* _Exercise requirements_
Transcription, pictures excluded: write out the data below exactly.

* _Exercise data_

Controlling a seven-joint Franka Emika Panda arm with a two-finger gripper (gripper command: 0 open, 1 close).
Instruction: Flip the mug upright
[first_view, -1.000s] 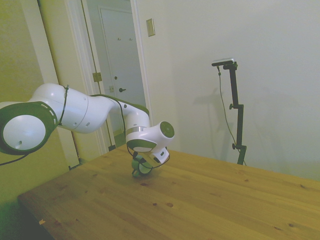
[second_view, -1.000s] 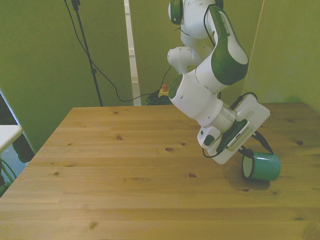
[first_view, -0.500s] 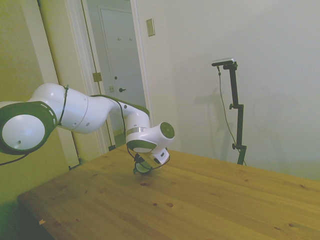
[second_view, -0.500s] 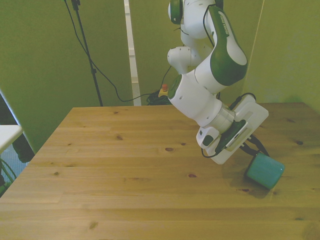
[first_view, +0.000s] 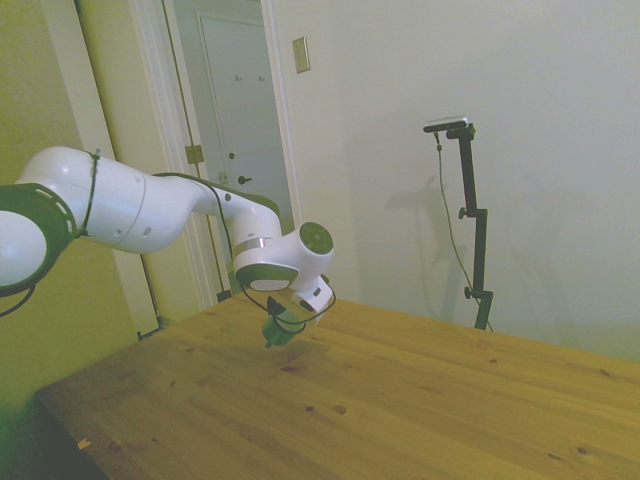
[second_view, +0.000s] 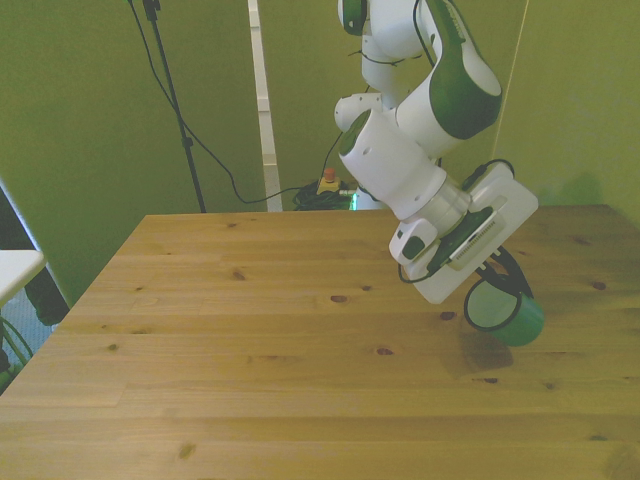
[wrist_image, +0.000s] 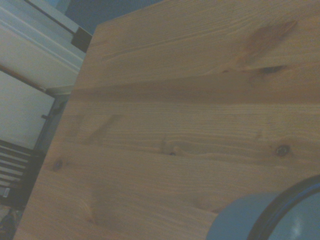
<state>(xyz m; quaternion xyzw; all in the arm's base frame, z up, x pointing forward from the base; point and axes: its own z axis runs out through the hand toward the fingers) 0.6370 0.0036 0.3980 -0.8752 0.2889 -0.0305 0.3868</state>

* _Finished exercise_
Controlling a seven-joint Franka Emika Panda arm with a two-finger gripper (gripper command: 0 open, 1 close).
Instruction: Flip the mug upright
[first_view, -1.000s] 
[second_view, -1.000s] 
[first_view, -0.500s] 
[second_view, -0.500s] 
[first_view, +0.000s] 
[second_view, +0.000s] 
[wrist_image, +0.000s] 
<state>(xyz m; quaternion xyzw; all in the arm's base frame, z up, x pointing forward from the base; point and axes: its own z axis runs out through the hand toward the fingers) 0.6370 0.0036 0.3980 -0.8752 0.2889 -0.0305 0.3868</state>

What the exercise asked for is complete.